§ TASK STATEMENT:
Please take the entries below from the first line through the line containing "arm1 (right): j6" and repeat them exactly, leaving out everything after.

AVAILABLE DATA Block Start

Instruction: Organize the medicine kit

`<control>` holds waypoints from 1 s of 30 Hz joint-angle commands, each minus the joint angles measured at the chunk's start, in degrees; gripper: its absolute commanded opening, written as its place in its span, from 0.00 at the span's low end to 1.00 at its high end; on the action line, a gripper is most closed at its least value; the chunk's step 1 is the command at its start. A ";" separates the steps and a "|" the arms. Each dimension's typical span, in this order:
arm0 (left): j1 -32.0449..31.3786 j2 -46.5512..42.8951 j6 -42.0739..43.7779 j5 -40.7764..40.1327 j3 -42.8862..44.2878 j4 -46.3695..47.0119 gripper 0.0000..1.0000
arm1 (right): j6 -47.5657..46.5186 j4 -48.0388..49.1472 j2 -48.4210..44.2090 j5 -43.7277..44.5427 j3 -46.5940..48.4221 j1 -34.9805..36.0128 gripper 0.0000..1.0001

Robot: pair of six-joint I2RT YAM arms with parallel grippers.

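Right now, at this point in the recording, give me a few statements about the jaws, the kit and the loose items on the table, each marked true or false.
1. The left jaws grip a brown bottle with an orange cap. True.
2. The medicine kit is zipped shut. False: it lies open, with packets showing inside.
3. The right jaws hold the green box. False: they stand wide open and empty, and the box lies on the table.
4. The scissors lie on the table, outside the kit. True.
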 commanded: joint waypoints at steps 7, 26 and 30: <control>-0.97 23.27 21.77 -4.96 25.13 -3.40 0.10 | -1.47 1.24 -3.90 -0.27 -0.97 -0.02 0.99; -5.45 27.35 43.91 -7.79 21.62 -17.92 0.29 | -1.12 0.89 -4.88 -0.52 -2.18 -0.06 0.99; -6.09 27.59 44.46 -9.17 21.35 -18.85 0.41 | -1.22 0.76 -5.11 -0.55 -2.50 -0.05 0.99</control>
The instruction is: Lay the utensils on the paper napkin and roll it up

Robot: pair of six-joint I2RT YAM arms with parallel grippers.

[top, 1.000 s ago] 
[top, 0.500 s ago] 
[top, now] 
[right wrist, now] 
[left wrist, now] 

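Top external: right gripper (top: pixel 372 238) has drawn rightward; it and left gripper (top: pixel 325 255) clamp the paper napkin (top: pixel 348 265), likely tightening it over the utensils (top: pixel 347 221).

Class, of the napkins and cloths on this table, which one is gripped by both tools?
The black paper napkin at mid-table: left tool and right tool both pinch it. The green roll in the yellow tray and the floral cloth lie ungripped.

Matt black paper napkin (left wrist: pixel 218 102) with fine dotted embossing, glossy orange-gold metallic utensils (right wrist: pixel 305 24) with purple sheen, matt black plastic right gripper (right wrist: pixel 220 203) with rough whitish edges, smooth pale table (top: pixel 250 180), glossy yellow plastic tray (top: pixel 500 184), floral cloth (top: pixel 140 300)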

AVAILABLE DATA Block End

§ ANSWER FOR THIS EXERCISE:
Instruction: Organize the medicine kit

`<control>` holds waypoints from 1 s of 30 Hz joint-angle commands, each minus the joint angles measured at the chunk's start, in degrees; gripper: its absolute commanded opening, written as its place in its span, from 0.00 at the span's low end to 1.00 at its high end; on the action line, a gripper is most closed at its least value; the chunk's step 1 is the command at its start. A ";" separates the steps and a "|" the arms. Each dimension's typical span, in this order:
arm0 (left): j1 -32.0449..31.3786 j2 -46.5512..42.8951 j6 -42.0739..43.7779 j5 -40.7764..40.1327 j3 -42.8862..44.2878 j4 -46.3695..47.0119 gripper 0.0000..1.0000
arm1 (right): j6 -47.5657..46.5186 j4 -48.0388..49.1472 j2 -48.4210..44.2090 j5 -43.7277..44.5427 j3 -46.5940..48.4221 j1 -34.9805..36.0128 gripper 0.0000..1.0001

Nothing further is needed to complete this exercise.